Детали любопытны, но не захватывающи; они скорее развлекают и отвлекают от главного события — от боярского заговора, — чем помогают сосредоточить внимание. То же в следующей картине. Симов и Станиславский так радовались ее решению в макете, древесным стволам, расставленным в беспорядке, как в настоящем большом саду. На сцене стволы эти грубоваты; картина явно затянута, шепот зрителей недоброжелателен.
Перелом намечается лишь в следующей картине: открылись торжественные и одновременно обжитые царские палаты, склонилась над вышивкой царица, вошел в палату сын Грозного, немощный и добрый Федор, утерся шелковым платком, улыбнулся жене:
и в зале рождается живая волна ответного сочувствия, которая крепнет с каждой картиной.
Еще в начале работы над спектаклем Станиславский внушал художнику: дело не в самом соблюдении исторической точности — «главное, сделать так, чтобы этому поверили».
Ученейший Петр Петрович Гнедич — драматург, искусствовед — писал довольно ядовито: «Вообще следует заметить, что археология в Художественно-Общедоступном театре не всегда выдерживает критику. Особенно под сомнением костюмы. Все кафтаны в „Федоре“ принадлежат не шестнадцатому, а семнадцатому веку».
Это было бы невозможно в спектаклях мейнингенцев, столь скрупулезно точных по отношению к букве истории; в спектакле Художественного театра больше соблюдалось общее настроение, чем археологическая достоверность: в волнующих, истинно музыкальных аккордах сливались жалобы доброго царя, вереница боярышень в белых одеждах, со свечами в руках, сопровождающих выход царицы, бормотание нищих, выпрашивающих подаяние на паперти кремлевского собора.
Спектакль волновал не только как картина ожившей старины; он не отчуждал современного зрителя, но вовлекал его в круг самых волнующих проблем: добро и зло, государство и человек, правда и неправда, живая и бессильная человечность Федора и расчетливая, торжествующая бесчеловечность Годунова.
У мейнингенцев первые актеры казались Островскому бутафорскими, холодными; у Станиславского статисты были волнующи, как главные актеры. И если в «Акосте» и «Отелло» бытовая трактовка истории заслоняла главных персонажей, спектакли несли в себе противоречие неразрешенное, то «Царь Федор» был спектаклем гармоническим, не существовало никакого противоречия в решении огромной эпической темы, определенной Станиславским: «Главное действующее лицо — народ, страдающий народ. И страшно добрый, желающий ему добра царь».
В драматической трилогии Алексея Толстого, «шиллеровской», торжественно-романтической по своей тональности, театр видит возможность обращения к большим моральным, гуманистическим проблемам. Можно сказать, что Станиславский шекспиризировал «шиллеровскую» стилистику автора, переакцентировал его решение, весьма умеренное в своем историческом колорите, вовсе не требующее такого обилия сценических подробностей.

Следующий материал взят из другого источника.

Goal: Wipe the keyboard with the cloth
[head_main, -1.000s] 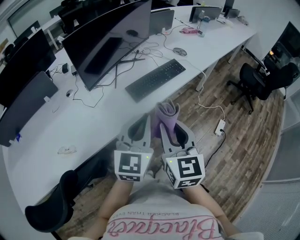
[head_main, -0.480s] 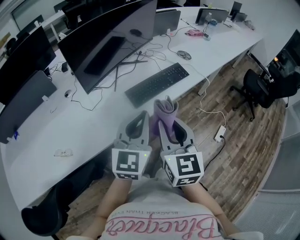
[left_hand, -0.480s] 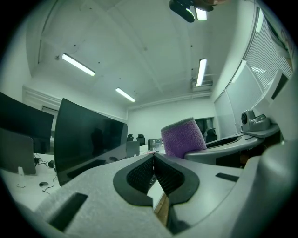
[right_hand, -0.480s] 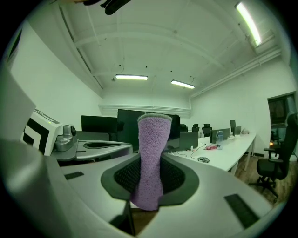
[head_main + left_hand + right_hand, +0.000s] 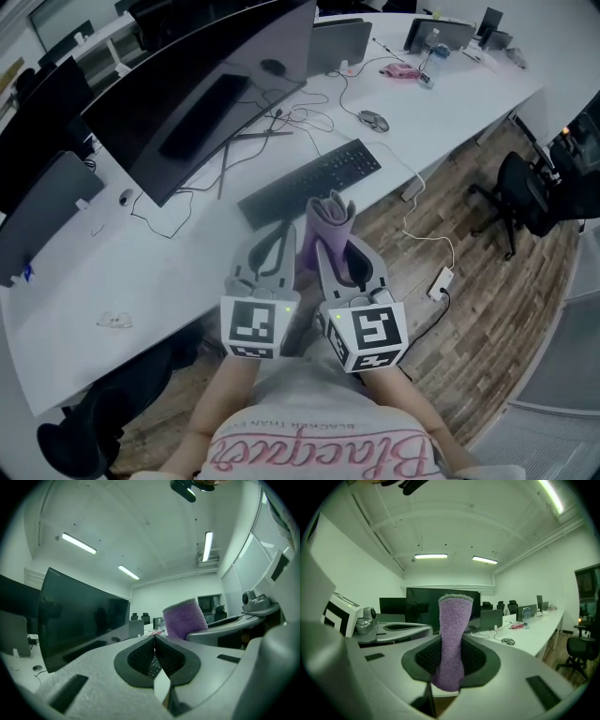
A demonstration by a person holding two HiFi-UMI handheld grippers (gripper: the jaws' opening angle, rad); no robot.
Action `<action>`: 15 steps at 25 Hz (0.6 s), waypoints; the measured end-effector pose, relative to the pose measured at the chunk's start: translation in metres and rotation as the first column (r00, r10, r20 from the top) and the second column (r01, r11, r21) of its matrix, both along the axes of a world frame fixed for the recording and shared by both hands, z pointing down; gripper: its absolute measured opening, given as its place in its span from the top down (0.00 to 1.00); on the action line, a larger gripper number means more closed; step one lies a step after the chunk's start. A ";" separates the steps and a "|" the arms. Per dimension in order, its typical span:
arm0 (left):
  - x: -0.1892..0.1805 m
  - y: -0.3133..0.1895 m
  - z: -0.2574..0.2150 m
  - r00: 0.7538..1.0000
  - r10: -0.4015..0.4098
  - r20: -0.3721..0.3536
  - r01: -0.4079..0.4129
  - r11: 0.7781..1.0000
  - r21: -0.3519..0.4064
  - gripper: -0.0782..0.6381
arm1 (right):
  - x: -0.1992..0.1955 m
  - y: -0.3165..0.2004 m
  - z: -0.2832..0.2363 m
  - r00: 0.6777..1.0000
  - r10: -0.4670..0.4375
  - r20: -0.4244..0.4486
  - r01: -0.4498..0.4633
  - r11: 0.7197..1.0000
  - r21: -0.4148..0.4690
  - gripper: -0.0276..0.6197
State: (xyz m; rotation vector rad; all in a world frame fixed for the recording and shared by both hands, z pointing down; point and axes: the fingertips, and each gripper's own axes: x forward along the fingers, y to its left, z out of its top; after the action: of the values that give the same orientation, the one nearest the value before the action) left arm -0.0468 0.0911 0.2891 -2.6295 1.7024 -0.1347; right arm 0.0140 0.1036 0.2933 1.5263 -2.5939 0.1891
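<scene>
A dark keyboard lies at an angle on the white desk, just beyond both grippers. My right gripper is shut on a purple cloth that stands upright out of its jaws, near the keyboard's front edge. In the right gripper view the cloth fills the gap between the pads of the right gripper. My left gripper is close beside it, shut with nothing between its jaws. In the left gripper view the left gripper shows its jaws pressed together, and the cloth rises at the right.
A large curved monitor stands behind the keyboard, with cables and a mouse to its right. More screens sit at the left. On the wooden floor are a power strip and an office chair.
The desk and keyboard have drawn nearer to both grippers and slid slightly right in the head view. Both grippers keep the same pose, the cloth still held.
</scene>
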 end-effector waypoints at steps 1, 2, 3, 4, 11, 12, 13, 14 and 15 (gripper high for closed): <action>0.002 -0.008 0.000 1.000 -0.010 0.004 0.010 1.000 -0.002 0.88 | 0.002 -0.009 -0.001 1.000 -0.012 0.005 0.012 1.000 0.000 0.82; 0.004 -0.016 0.001 1.000 -0.022 0.007 0.022 1.000 -0.003 0.88 | 0.005 -0.018 -0.003 1.000 -0.025 0.008 0.025 1.000 0.002 0.82; 0.006 -0.024 0.002 0.999 -0.034 0.009 0.034 0.999 -0.004 0.88 | 0.007 -0.028 -0.004 0.999 -0.039 0.010 0.039 0.999 0.005 0.82; 0.008 -0.032 0.002 0.999 -0.046 0.011 0.046 0.999 -0.005 0.88 | 0.010 -0.037 -0.004 0.999 -0.050 0.011 0.050 0.999 0.006 0.82; 0.014 -0.080 0.007 0.989 -0.147 -0.006 0.147 0.989 -0.021 0.88 | 0.021 -0.094 0.006 0.989 -0.145 -0.016 0.145 0.989 -0.020 0.82; 0.014 -0.084 0.009 0.986 -0.165 -0.006 0.165 0.986 -0.025 0.88 | 0.022 -0.101 0.007 0.986 -0.163 -0.018 0.163 0.986 -0.025 0.82; 0.013 -0.088 0.011 0.983 -0.183 -0.004 0.183 0.983 -0.029 0.88 | 0.021 -0.106 0.009 0.983 -0.181 -0.018 0.180 0.983 -0.031 0.82; 0.012 -0.092 0.013 0.980 -0.199 -0.002 0.199 0.979 -0.034 0.88 | 0.020 -0.111 0.011 0.980 -0.198 -0.017 0.197 0.980 -0.036 0.82; 0.011 -0.095 0.015 0.977 -0.212 0.001 0.212 0.976 -0.039 0.88 | 0.019 -0.115 0.013 0.977 -0.214 -0.017 0.213 0.976 -0.042 0.82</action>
State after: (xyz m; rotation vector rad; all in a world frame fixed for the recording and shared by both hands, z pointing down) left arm -0.0358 -0.0034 0.3042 -2.4668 1.9984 -0.1660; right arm 0.0331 -0.0117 0.3060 1.2184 -2.6954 0.2001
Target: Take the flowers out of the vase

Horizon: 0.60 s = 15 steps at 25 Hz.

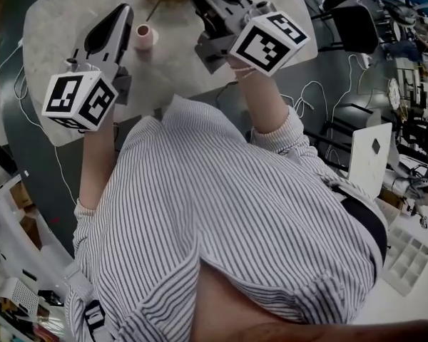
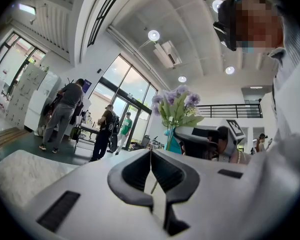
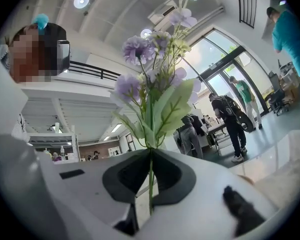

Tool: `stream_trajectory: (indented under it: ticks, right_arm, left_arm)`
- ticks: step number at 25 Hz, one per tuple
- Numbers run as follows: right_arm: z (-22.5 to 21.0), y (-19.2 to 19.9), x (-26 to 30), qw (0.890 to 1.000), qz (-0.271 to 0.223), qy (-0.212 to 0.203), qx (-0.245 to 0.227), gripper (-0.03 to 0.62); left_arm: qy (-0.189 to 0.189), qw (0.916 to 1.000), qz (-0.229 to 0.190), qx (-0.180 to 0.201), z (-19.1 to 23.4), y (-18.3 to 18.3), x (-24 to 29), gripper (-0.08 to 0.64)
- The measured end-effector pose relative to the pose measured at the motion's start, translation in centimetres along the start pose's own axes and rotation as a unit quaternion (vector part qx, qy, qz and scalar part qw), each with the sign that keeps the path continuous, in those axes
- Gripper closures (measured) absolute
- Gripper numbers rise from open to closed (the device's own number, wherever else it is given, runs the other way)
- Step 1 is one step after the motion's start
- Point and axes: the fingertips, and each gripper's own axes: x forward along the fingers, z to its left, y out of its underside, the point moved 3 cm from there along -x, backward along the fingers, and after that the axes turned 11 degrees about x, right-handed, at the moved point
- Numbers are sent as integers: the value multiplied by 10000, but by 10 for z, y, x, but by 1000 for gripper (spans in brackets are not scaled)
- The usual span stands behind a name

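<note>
1. Right hand-held gripper [image 3: 150,153] is clamped on the green stem of the purple leafy flowers [image 3: 152,79], centre frame.
2. Left hand-held gripper [image 2: 151,153] is closed and empty.
3. Small round pink vase [image 1: 143,36] stands on the pale desk [image 1: 64,20], upper left of the head view.

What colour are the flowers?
The flowers are pale purple. The right gripper view shows them best.

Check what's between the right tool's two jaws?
The flowers: their green stems are pinched in the shut right tool, with the blooms standing above it. The right gripper view shows this.
</note>
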Motion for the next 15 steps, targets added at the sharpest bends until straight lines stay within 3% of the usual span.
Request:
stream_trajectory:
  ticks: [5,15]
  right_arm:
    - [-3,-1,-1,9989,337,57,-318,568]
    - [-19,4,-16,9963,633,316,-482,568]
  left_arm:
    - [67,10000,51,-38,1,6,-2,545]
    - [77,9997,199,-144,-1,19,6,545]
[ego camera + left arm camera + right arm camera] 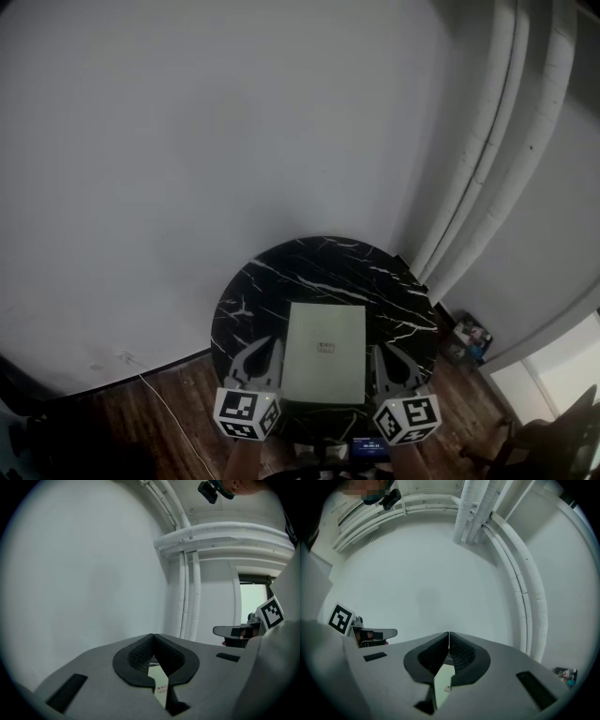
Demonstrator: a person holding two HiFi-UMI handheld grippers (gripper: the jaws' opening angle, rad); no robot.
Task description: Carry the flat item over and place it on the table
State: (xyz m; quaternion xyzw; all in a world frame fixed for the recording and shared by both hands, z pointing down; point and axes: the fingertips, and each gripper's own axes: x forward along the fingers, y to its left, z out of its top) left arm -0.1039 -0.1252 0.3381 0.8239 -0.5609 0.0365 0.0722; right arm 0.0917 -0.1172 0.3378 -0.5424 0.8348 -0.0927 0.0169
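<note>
A flat pale green item with a small label at its middle lies on the round black marble table, near the front edge. My left gripper is just left of it and my right gripper just right of it, both beside the item. In the left gripper view the jaws meet at their tips, and the pale item shows through the gap below them. The right gripper view has the same: tips together, item below. Both are shut and hold nothing.
A white wall stands behind the table, with white pipes running up its right side. The floor is dark wood; a thin cable crosses it at the left. Small clutter lies on the floor right of the table.
</note>
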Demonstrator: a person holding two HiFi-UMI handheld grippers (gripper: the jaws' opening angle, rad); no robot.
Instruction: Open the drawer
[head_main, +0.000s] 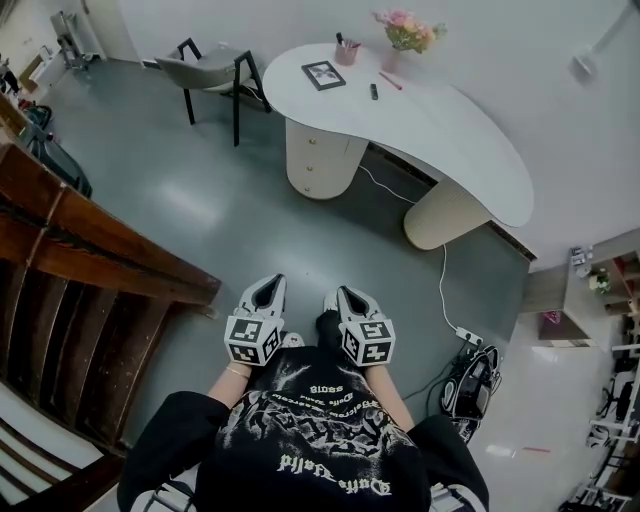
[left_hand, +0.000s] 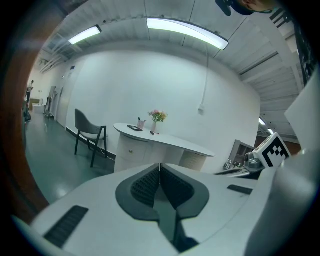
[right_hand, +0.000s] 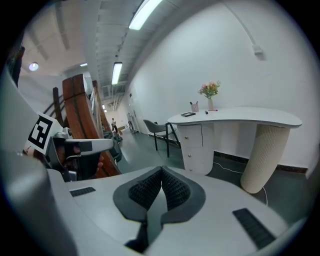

Для автора народ был вовсе не главным действующим лицом, но фоном для решения основных образов и основной дилеммы: человек — история, историческая, государственная необходимость, которая движет действиями Годунова, противопоставленная добру Федора. Станиславский и Немирович-Данченко показали себя гениальными режиссерами современности, рубежа девятнадцатого — двадцатого веков не потому, что они так живописно воссоздавали родную старину, а потому прежде всего, что так остро, так лично-взволнованно воплотили огромную тему общего, эпического, социально-нравственного движения истории, в котором важна и судьба царя и судьба бессловесного грузчика, таскающего мешки на баржу хозяина. Судьба личности неотрывна от судьбы народной; народ — не бессловесная, покорная, пассивная масса, но великое собрание личностей, каждая из которых несет свое отношение к жизни, к ее процессам. Потому так любовно разрабатывает Станиславский в своем спектакле сцену прихода народных выборных в палаты царя: силача по прозвищу Голубь, столетнего старика Богдана Курюкова, заику с подвязанной щекой, который выкликает что-то совершенно неразборчивое, играют актеры не средние, но лучшие.
Ему нужно, чтобы рядом с Федором стоял великан Голубь-сын, чтобы царь и московский силач улыбались друг другу, — тогда ахнет зрительный зал в финале, когда скажет равнодушный вестник: «купцам головы секут…» — и увидит то, что происходит за сценой, — плаху, виселицы, «утро стрелецкой казни», где не Петр смотрит на поверженных врагов, но Борис Годунов.